─── Records for processing ───
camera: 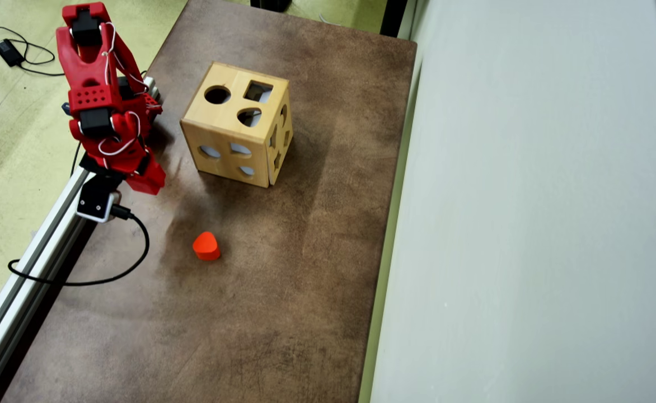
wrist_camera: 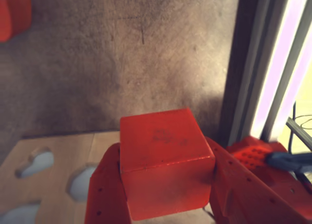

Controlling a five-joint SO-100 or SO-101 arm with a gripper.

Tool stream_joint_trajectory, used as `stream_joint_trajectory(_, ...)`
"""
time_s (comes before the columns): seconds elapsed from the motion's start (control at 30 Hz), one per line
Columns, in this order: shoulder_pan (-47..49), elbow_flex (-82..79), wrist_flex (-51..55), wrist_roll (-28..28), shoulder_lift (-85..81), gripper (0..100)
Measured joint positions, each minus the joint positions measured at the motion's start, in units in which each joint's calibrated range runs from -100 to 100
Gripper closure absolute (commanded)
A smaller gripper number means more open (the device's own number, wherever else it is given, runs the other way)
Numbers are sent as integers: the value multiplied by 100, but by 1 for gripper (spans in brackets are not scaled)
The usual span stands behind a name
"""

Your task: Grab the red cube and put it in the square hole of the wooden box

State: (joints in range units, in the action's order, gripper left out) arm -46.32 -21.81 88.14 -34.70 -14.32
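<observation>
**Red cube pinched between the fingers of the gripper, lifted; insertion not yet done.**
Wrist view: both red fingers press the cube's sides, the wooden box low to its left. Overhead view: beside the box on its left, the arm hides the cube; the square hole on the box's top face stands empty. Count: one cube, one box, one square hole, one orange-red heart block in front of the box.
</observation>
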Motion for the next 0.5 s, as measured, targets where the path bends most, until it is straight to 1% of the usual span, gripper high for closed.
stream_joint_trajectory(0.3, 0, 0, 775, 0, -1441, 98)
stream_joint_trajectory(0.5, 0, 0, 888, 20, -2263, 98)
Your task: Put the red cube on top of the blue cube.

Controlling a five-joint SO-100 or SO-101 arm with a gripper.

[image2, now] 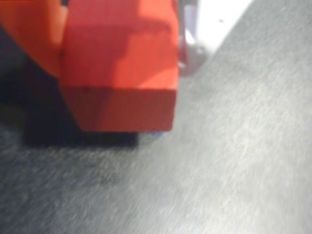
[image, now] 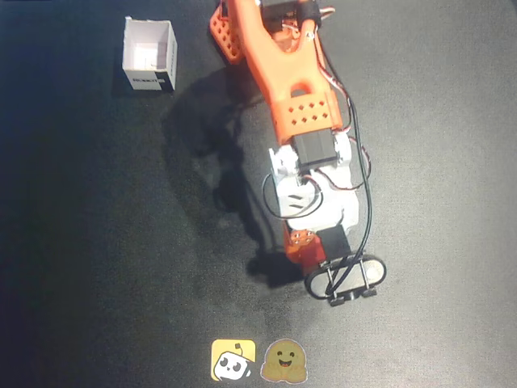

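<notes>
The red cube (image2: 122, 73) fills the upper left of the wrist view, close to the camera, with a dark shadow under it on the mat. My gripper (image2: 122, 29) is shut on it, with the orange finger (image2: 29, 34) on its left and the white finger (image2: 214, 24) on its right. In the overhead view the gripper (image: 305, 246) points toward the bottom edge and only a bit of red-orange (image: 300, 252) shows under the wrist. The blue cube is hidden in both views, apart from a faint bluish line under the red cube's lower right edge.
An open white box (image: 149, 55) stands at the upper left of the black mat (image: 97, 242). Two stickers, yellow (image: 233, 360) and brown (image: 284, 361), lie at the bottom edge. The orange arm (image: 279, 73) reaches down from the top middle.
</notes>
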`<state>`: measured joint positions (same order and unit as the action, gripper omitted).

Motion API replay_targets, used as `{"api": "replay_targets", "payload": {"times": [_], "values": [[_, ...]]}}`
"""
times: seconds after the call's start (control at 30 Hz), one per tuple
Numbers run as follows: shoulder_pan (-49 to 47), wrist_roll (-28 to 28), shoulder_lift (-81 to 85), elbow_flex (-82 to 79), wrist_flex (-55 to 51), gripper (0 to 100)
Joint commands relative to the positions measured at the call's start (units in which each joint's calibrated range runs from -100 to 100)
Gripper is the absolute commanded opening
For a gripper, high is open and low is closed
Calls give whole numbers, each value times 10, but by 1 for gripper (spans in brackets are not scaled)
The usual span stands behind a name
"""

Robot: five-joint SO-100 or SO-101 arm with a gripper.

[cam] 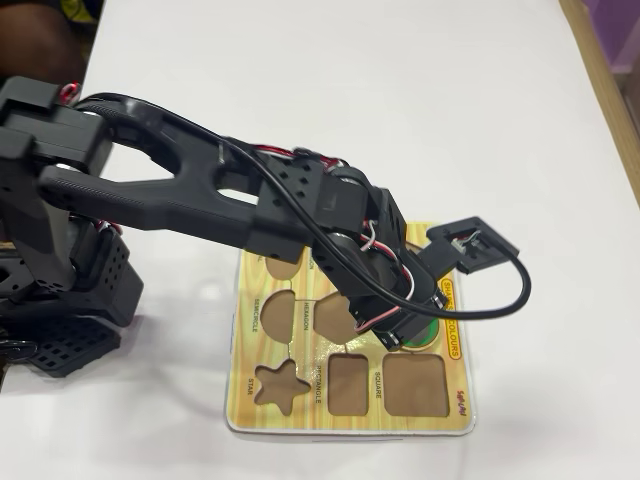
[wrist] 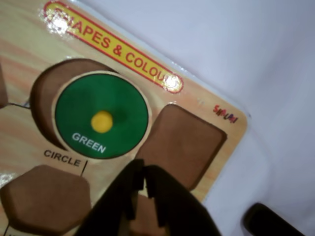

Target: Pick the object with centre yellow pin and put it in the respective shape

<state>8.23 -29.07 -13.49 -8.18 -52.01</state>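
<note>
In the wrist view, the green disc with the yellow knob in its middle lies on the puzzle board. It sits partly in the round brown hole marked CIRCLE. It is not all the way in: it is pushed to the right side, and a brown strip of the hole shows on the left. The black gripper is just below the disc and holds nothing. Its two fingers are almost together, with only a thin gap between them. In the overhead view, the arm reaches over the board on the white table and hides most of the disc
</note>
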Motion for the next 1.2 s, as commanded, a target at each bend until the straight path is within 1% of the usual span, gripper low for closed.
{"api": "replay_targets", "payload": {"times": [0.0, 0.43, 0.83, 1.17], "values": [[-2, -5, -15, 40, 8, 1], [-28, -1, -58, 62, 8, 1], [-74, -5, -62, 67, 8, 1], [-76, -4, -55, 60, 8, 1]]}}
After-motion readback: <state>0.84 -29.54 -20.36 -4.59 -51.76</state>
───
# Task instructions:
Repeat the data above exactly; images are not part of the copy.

# Completed exercise:
camera: 
wrist_camera: 

Controlling a five-joint SO-100 or SO-101 arm with a gripper.

Tool stream_joint_trajectory, used as `stream_joint_trajectory(_, ...)`
"""
time_s (comes before the columns): seconds elapsed from the motion's start (control at 30 Hz), one per line
Columns, in this order: shoulder_pan (-47..49), elbow_flex (-82..79), wrist_flex (-51..55), wrist_roll (-28..28), shoulder_lift (-85..81), gripper (0..100)
Measured joint positions, each minus the joint positions measured at the motion's start, in units in which each joint's calibrated range runs from -100 to 100
Gripper closure absolute (commanded)
A smaller gripper number means more open (the device's own number, wherever else it is given, runs the other way)
Numbers are sent as integers: the value multiplied by 100, but by 1 for gripper (spans in brackets are not scaled)
The usual span stands behind a name
"""

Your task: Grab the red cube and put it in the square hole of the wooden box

State: (joints in range units, in the action's order, gripper left out) arm -46.32 -21.81 88.14 -34.70 -14.32
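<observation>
**Red cube pinched between the fingers of the gripper, lifted; insertion not yet done.**
Wrist view: both red fingers press the cube's sides, the wooden box low to its left. Overhead view: beside the box on its left, the arm hides the cube; the square hole on the box's top face stands empty. Count: one cube, one box, one square hole, one orange-red heart block in front of the box.
</observation>
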Motion for the next 0.5 s, as measured, targets where the path bends most, until it is straight to 1% of the usual span, gripper high for closed.
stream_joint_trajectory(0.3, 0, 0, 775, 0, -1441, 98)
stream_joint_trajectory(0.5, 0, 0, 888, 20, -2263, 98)
Your task: Put the red cube on top of the blue cube.

Controlling a five-joint SO-100 or SO-101 arm with a gripper.

[image2, now] 
[image, now] 

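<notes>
The red cube (image2: 122, 73) fills the upper left of the wrist view, close to the camera, with a dark shadow under it on the mat. My gripper (image2: 122, 29) is shut on it, with the orange finger (image2: 29, 34) on its left and the white finger (image2: 214, 24) on its right. In the overhead view the gripper (image: 305, 246) points toward the bottom edge and only a bit of red-orange (image: 300, 252) shows under the wrist. The blue cube is hidden in both views, apart from a faint bluish line under the red cube's lower right edge.
An open white box (image: 149, 55) stands at the upper left of the black mat (image: 97, 242). Two stickers, yellow (image: 233, 360) and brown (image: 284, 361), lie at the bottom edge. The orange arm (image: 279, 73) reaches down from the top middle.
</notes>
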`<state>`: measured joint positions (same order and unit as the action, gripper omitted).

Motion API replay_targets, used as `{"api": "replay_targets", "payload": {"times": [_], "values": [[_, ...]]}}`
"""
times: seconds after the call's start (control at 30 Hz), one per tuple
Numbers run as follows: shoulder_pan (-49 to 47), wrist_roll (-28 to 28), shoulder_lift (-81 to 85), elbow_flex (-82 to 79), wrist_flex (-55 to 51), gripper (0 to 100)
Joint commands relative to the positions measured at the call's start (units in which each joint's calibrated range runs from -100 to 100)
Gripper is the absolute commanded opening
For a gripper, high is open and low is closed
Calls give whole numbers, each value times 10, but by 1 for gripper (spans in brackets are not scaled)
The usual span stands behind a name
"""

Robot: five-joint SO-100 or SO-101 arm with a gripper.

[cam] 
[wrist] 

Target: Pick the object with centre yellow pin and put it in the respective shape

<state>8.23 -29.07 -13.49 -8.18 -52.01</state>
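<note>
In the wrist view, the green disc with the yellow knob in its middle lies on the puzzle board. It sits partly in the round brown hole marked CIRCLE. It is not all the way in: it is pushed to the right side, and a brown strip of the hole shows on the left. The black gripper is just below the disc and holds nothing. Its two fingers are almost together, with only a thin gap between them. In the overhead view, the arm reaches over the board on the white table and hides most of the disc
</note>
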Motion for the next 1.2 s, as commanded, a target at each bend until the straight path is within 1% of the usual span, gripper low for closed.
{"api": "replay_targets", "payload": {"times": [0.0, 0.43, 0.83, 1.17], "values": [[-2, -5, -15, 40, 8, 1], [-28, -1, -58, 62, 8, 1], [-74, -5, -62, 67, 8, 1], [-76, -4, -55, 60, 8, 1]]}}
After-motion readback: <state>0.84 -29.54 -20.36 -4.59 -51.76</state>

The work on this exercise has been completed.